张胖子气得发抖,他双手扶案,双眼紧闭,脸色忽青忽白,颊肉哆嗦着,额头黄豆大的冷汗涔涔落下……这副模样落在众人眼中,“铜仁之主”的神坛已摇摇欲坠了。
于俊亭“唰”地一下打开象牙小扇,轻盈地站起身,拂一拂衣袖,竟然向堂外走去。
于俊亭一走,在场的土司们都随之站了起来。乔师爷、御州判等衙属官员见了不由个个心惊:难道铜仁辖下的所有土司都已站在于监州一边了?

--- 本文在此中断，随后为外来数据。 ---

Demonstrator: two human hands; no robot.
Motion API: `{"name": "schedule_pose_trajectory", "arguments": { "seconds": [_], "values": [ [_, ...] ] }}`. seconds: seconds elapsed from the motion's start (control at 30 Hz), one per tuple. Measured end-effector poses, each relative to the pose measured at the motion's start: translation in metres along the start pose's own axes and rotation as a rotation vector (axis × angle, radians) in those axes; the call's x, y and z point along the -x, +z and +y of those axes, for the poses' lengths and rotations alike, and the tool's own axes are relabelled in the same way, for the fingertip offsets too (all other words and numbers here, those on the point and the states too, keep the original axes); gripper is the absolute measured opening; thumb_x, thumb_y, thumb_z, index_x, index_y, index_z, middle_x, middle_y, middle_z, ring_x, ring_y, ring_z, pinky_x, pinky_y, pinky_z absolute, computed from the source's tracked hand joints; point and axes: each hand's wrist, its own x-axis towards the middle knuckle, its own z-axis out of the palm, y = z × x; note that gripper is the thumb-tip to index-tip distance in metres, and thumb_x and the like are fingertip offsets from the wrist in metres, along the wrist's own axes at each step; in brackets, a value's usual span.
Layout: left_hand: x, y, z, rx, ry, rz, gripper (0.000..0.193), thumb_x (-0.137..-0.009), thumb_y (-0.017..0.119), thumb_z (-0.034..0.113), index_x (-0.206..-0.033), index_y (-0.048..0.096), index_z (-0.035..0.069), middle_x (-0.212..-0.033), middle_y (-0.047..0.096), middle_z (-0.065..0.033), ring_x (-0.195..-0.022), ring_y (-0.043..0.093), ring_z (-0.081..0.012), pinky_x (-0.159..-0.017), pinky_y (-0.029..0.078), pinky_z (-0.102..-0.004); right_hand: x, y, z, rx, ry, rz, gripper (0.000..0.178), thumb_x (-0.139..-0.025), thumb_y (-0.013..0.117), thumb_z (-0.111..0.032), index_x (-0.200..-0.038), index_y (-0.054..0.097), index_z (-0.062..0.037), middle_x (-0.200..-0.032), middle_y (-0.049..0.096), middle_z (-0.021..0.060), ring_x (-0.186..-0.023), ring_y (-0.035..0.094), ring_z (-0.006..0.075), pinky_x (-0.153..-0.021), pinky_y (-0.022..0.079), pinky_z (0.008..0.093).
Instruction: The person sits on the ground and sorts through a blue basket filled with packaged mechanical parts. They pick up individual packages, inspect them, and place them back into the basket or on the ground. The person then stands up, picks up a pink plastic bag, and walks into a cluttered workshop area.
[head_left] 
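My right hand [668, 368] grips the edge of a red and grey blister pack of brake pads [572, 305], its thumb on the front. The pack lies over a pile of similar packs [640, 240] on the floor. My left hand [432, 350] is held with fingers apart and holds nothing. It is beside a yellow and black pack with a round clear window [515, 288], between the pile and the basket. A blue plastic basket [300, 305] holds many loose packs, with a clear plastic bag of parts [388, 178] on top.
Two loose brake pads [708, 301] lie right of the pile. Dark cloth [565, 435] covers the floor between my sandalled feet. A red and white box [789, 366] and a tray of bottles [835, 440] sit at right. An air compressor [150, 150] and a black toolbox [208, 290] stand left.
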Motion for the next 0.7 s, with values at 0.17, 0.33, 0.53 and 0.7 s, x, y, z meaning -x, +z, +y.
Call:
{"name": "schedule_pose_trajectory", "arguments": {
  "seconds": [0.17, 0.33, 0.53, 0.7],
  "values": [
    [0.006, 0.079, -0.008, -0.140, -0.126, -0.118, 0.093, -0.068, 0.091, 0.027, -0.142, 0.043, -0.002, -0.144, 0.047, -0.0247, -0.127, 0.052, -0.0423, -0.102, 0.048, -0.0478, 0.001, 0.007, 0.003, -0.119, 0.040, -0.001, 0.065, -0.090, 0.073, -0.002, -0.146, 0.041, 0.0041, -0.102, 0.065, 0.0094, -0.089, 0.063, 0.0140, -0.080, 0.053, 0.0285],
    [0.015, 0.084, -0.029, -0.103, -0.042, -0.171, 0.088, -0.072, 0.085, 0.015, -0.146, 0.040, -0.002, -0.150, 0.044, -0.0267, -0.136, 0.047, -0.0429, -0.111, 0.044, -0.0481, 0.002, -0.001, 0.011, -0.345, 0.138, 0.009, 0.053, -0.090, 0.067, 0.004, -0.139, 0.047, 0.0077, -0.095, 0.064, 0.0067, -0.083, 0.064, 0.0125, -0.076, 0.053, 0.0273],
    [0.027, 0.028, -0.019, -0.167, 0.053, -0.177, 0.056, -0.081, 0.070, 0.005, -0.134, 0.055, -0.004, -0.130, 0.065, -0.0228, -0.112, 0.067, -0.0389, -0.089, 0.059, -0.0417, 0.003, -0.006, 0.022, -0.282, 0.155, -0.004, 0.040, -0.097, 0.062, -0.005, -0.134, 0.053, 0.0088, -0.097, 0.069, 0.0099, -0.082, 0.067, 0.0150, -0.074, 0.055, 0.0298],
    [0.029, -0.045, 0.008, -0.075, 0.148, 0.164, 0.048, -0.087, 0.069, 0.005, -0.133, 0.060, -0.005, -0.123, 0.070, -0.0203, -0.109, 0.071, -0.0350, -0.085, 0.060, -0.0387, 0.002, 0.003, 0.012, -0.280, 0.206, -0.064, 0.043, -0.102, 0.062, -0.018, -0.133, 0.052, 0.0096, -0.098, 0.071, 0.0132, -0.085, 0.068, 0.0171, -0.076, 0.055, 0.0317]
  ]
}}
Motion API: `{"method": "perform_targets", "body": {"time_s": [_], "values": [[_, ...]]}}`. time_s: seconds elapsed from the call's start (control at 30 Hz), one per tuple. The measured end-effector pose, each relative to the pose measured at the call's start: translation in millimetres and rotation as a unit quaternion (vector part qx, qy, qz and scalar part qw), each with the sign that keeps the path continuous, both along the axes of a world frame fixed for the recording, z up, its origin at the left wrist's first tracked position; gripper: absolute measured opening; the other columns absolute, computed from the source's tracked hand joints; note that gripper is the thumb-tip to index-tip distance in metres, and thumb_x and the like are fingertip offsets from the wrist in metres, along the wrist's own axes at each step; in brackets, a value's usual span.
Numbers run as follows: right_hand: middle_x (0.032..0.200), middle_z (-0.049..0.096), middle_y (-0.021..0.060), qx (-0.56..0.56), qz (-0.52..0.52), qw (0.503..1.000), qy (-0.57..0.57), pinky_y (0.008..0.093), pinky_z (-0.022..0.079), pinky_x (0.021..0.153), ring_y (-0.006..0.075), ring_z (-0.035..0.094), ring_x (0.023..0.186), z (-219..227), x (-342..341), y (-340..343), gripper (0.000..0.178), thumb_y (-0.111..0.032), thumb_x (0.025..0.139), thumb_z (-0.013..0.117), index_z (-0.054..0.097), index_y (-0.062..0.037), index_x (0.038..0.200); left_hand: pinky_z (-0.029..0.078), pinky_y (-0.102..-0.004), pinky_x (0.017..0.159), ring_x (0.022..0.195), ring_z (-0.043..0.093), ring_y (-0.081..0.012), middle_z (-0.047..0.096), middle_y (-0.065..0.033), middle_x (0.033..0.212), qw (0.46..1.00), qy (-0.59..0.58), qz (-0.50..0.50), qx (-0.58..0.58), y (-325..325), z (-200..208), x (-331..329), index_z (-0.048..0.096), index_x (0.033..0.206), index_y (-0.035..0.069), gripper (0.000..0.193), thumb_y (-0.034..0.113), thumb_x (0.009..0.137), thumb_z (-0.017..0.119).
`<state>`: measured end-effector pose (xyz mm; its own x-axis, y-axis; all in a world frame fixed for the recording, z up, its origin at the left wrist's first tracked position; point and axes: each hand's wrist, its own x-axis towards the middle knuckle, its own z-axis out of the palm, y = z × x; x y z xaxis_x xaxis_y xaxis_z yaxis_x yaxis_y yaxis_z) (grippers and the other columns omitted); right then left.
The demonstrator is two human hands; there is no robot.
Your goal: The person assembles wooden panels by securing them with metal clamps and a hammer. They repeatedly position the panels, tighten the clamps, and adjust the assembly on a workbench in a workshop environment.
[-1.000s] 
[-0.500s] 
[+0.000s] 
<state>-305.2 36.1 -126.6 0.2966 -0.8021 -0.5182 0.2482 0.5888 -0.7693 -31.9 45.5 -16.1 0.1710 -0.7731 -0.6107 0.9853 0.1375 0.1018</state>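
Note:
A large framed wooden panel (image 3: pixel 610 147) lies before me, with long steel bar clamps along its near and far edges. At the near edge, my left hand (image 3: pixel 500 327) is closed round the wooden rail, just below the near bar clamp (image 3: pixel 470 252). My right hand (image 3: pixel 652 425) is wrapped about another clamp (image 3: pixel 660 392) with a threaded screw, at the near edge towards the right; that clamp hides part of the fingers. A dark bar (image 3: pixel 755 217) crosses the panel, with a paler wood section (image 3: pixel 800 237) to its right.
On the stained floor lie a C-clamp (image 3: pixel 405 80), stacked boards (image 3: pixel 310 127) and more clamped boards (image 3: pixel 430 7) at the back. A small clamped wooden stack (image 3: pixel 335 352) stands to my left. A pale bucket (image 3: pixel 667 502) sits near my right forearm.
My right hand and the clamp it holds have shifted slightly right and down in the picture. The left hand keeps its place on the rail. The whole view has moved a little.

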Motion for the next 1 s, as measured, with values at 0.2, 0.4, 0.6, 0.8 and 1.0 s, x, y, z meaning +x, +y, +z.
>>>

只有叶小天看明白了,于俊亭选择的这个发难时机实在是太好了:首先这件事只涉及到于家和张家的利益,其他部落没有出兵的欲望。
再者,大家对生苗感觉陌生、神秘,又有些忌惮。
在事不关己的前提下,还有几个人肯站出来附和张知府呢?
同时,于俊亭又让她收买的土司抢先发言反对,很多土司本就是人云亦云随大溜的主儿,自然就营造出了这样一种“一面倒”的气氛。
而这一幕也警醒了那些衙属官员们,谁能不为自己家族的未来有所打算?
造势、用势,叶小天本就是行家,对这一点当然看得透彻。但他没想到,这个小妖女对这一手居然也玩得炉火纯青。
最终,张绎从张家的精锐藤甲军中点了一千人,又从本部落的壮丁中点选了一千名健卒,合计两千人,浩浩荡荡地向提溪开拔了。